GOAL OF THE EXERCISE |
Up to and including the line bearing "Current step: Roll", output every line of the entries exactly as written, starting from the first; pictures stay out.

━━━ THE RECORDS ━━━

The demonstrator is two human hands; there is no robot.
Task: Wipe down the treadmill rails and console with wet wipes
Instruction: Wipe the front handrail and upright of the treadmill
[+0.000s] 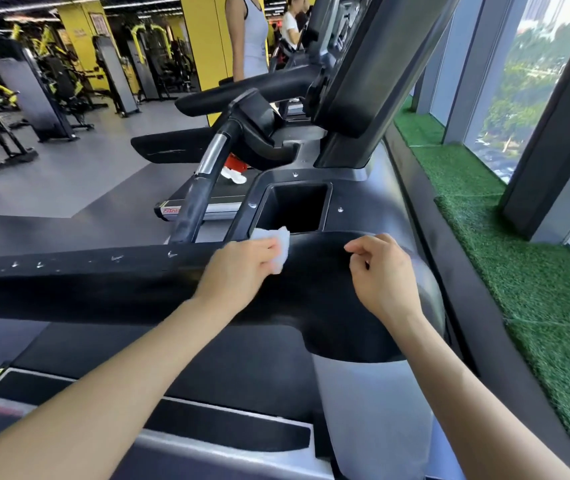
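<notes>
A thick black treadmill rail (79,282) runs from the left edge to the console base. My left hand (242,268) presses a white wet wipe (280,247) onto the top of this rail where it joins the console. My right hand (382,271) hovers over the curved black end of the rail, fingers loosely curled, holding nothing. Beyond the hands the console tray (342,216) has a square black cup pocket. The tilted console screen (366,64) rises above it.
A curved handlebar with a chrome grip sensor (212,157) stands to the left of the tray. Other treadmills with people on them (248,36) line up behind. A strip of green artificial turf (526,258) and windows lie to the right. Weight machines (34,95) fill the left.
</notes>
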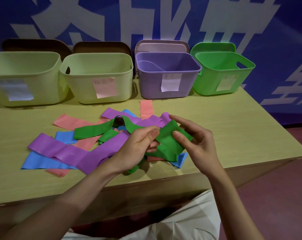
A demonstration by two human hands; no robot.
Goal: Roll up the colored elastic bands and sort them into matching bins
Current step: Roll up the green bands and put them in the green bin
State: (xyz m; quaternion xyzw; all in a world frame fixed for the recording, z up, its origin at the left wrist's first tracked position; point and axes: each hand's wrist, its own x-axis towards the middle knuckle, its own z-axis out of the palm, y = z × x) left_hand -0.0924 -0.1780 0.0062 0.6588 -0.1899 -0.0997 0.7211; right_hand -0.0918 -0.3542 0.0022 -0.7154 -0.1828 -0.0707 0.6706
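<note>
Green elastic band (169, 141), pinched at one end by the left hand (139, 146) and the right hand (195, 141), is lifted just above the pile; rolling looks barely begun. Next: wind it tight, then drop it in the green bin (221, 73), far right of four bins behind the pile; one is purple (167, 75), two pale yellow-green.

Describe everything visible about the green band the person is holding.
The green band is a flat, wide strip of smooth, matte elastic. Both hands pinch one end above the table: left hand, right hand. That end is folded between the fingers, not yet a tight roll. The rest arches back leftward over the purple bands and lies on the pile.
</note>
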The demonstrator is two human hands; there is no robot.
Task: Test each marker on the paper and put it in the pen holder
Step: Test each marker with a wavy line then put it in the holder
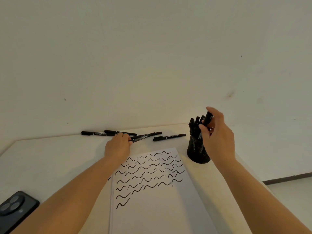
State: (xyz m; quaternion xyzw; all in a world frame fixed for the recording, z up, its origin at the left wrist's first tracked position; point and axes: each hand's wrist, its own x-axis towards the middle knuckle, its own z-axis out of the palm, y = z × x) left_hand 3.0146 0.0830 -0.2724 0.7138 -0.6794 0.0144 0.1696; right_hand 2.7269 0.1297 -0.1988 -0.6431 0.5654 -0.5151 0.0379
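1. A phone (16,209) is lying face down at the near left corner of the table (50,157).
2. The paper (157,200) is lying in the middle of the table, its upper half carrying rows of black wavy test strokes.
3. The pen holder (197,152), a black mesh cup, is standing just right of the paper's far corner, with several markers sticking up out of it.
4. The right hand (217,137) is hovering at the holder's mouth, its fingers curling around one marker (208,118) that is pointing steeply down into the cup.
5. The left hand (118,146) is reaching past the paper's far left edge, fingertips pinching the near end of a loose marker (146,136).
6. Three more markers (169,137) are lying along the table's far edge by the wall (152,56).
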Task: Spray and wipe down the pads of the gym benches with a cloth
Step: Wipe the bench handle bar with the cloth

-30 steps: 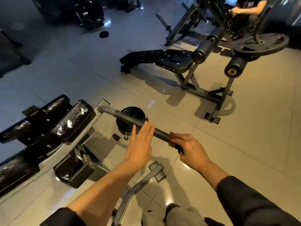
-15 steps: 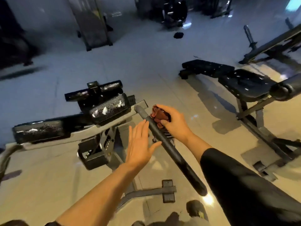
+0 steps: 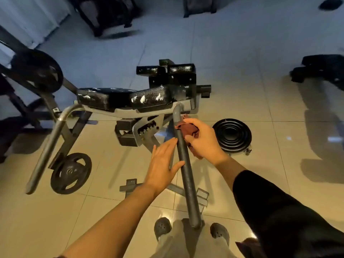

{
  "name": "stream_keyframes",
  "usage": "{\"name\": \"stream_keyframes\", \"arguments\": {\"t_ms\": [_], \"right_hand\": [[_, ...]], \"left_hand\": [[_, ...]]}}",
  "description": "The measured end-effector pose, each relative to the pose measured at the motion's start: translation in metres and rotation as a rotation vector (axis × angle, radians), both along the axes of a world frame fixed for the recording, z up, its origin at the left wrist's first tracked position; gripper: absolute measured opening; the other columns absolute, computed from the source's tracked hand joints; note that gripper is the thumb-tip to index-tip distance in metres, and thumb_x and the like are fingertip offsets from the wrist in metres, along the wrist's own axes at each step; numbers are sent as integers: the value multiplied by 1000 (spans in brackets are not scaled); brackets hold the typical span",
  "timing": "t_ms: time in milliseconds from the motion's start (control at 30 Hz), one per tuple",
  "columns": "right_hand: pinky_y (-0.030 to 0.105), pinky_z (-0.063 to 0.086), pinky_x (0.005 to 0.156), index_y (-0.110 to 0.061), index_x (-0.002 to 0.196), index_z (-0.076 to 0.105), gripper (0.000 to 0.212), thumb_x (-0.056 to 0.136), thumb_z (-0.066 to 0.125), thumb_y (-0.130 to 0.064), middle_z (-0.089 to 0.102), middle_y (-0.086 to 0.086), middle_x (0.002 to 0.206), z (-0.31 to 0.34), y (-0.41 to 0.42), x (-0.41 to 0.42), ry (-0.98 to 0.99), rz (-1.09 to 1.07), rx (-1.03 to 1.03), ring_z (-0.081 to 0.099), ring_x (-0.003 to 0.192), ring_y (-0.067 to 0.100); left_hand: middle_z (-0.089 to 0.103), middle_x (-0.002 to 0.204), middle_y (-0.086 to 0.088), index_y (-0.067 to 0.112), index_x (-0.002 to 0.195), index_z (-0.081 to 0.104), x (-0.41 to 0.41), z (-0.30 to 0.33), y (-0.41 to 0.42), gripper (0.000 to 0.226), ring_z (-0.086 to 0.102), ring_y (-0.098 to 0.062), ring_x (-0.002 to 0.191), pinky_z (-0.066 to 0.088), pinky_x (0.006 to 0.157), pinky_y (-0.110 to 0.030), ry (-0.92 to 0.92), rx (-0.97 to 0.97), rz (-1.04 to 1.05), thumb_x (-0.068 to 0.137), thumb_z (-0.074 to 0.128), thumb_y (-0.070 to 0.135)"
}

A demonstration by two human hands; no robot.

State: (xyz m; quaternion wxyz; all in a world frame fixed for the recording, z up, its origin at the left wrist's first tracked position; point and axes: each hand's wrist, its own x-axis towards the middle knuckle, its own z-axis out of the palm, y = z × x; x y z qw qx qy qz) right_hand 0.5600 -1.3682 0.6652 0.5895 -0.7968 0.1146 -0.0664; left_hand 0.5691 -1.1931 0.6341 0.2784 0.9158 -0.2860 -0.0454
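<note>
Tiled floor (image 3: 242, 81), weight stack (image 3: 231, 135) beside handle (image 3: 186, 174).

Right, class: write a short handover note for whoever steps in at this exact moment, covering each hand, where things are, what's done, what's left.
Right hand grips a dark red cloth against the grey padded handle bar of the bench.
Left hand is open, fingers flat beside that bar.
Black bench pads carry white foam spots: sprayed, not yet wiped.
Left: wipe the pads. No spray bottle is in view.
</note>
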Motion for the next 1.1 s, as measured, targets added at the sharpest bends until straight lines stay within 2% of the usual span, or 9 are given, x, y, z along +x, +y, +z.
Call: {"name": "stream_keyframes", "arguments": {"t_ms": [100, 233, 400, 533, 633, 700, 767, 933, 1100], "right_hand": [[11, 40, 92, -12, 128, 61, 50, 82, 65, 7, 58, 1, 126, -3, 0, 7, -6, 76, -52, 54, 112, 11], [0, 41, 78, -17, 120, 67, 50, 77, 65, 10, 62, 0, 116, -15, 4, -26, 27, 111, -108, 57, 100, 10], [24, 50, 92, -15, 111, 72, 44, 75, 65, 9, 68, 4, 113, -15, 9, -49, 18, 61, -157, 63, 105, 18], [6, 29, 102, -11, 125, 65, 36, 90, 60, 0, 48, 3, 146, 1, 24, -43, -43, 73, -254, 47, 130, 16], [-4, 15, 97, -9, 129, 61, 35, 95, 56, -3, 41, -1, 151, -8, 37, -58, -34, 90, -491, 41, 134, 18], [11, 26, 106, -10, 126, 64, 34, 94, 54, -4, 44, -1, 149, -14, 49, -83, -31, 117, -624, 45, 129, 25], [31, 46, 100, -10, 114, 72, 32, 87, 56, -4, 57, 4, 138, -26, 64, -111, -101, 112, -724, 57, 112, 31], [32, 57, 80, -16, 102, 76, 47, 60, 85, 4, 64, 7, 128, -47, 81, -170, -45, 89, -696, 66, 96, 30], [40, 58, 83, -11, 97, 78, 32, 70, 70, 5, 67, 7, 122, -45, 86, -211, 72, 25, -530, 68, 94, 30]], "left_hand": [[43, 147, 6, 25, 148, 37, -2, 2, -1, 72, 34, -14, 138, 29, 113, -53, 12, 27, 25, 86, 72, 35], [44, 146, 8, 30, 147, 37, -7, -2, 1, 73, 35, -13, 138, 29, 112, -55, 24, 47, 34, 84, 74, 33], [47, 144, 4, 35, 145, 32, -21, -1, 2, 72, 36, -13, 135, 26, 116, -39, 29, -37, 40, 85, 73, 27], [47, 144, 2, 22, 146, 40, -41, -4, 9, 68, 39, -14, 134, 29, 114, -34, 77, -85, 22, 86, 72, 26], [41, 148, 2, 21, 150, 34, -58, -10, 17, 67, 37, -12, 137, 30, 116, -33, 160, -137, 68, 91, 67, 25], [35, 152, 3, 21, 152, 27, -69, -14, 22, 70, 32, -10, 140, 25, 115, -24, 224, -165, 93, 92, 65, 19], [33, 152, 5, 23, 152, 26, -78, -14, 27, 74, 31, -7, 139, 24, 115, -22, 254, -186, 81, 91, 66, 12], [29, 152, 6, 25, 150, 29, -97, -16, 35, 72, 27, -3, 137, 20, 113, -17, 274, -161, -25, 90, 63, 3], [17, 158, 6, 24, 153, 26, -111, -21, 36, 70, 19, -12, 145, 19, 115, -24, 329, -78, -104, 93, 59, 6]]}}
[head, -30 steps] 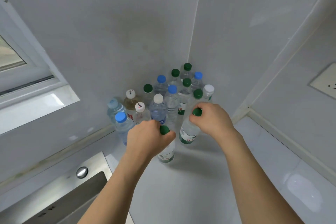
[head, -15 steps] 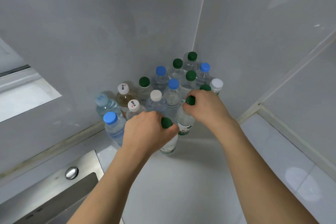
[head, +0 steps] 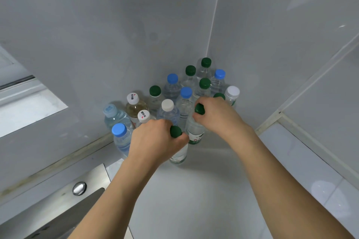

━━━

ANSWER SECTION |
The demonstrator is two human hands; there is no robot.
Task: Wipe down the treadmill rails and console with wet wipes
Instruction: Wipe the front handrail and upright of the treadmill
[+0.000s] 
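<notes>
A thick black treadmill rail (79,282) runs from the left edge to the console base. My left hand (242,268) presses a white wet wipe (280,247) onto the top of this rail where it joins the console. My right hand (382,271) hovers over the curved black end of the rail, fingers loosely curled, holding nothing. Beyond the hands the console tray (342,216) has a square black cup pocket. The tilted console screen (366,64) rises above it.
A curved handlebar with a chrome grip sensor (212,157) stands to the left of the tray. Other treadmills with people on them (248,36) line up behind. A strip of green artificial turf (526,258) and windows lie to the right. Weight machines (34,95) fill the left.
</notes>
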A demonstration by two human hands; no robot.
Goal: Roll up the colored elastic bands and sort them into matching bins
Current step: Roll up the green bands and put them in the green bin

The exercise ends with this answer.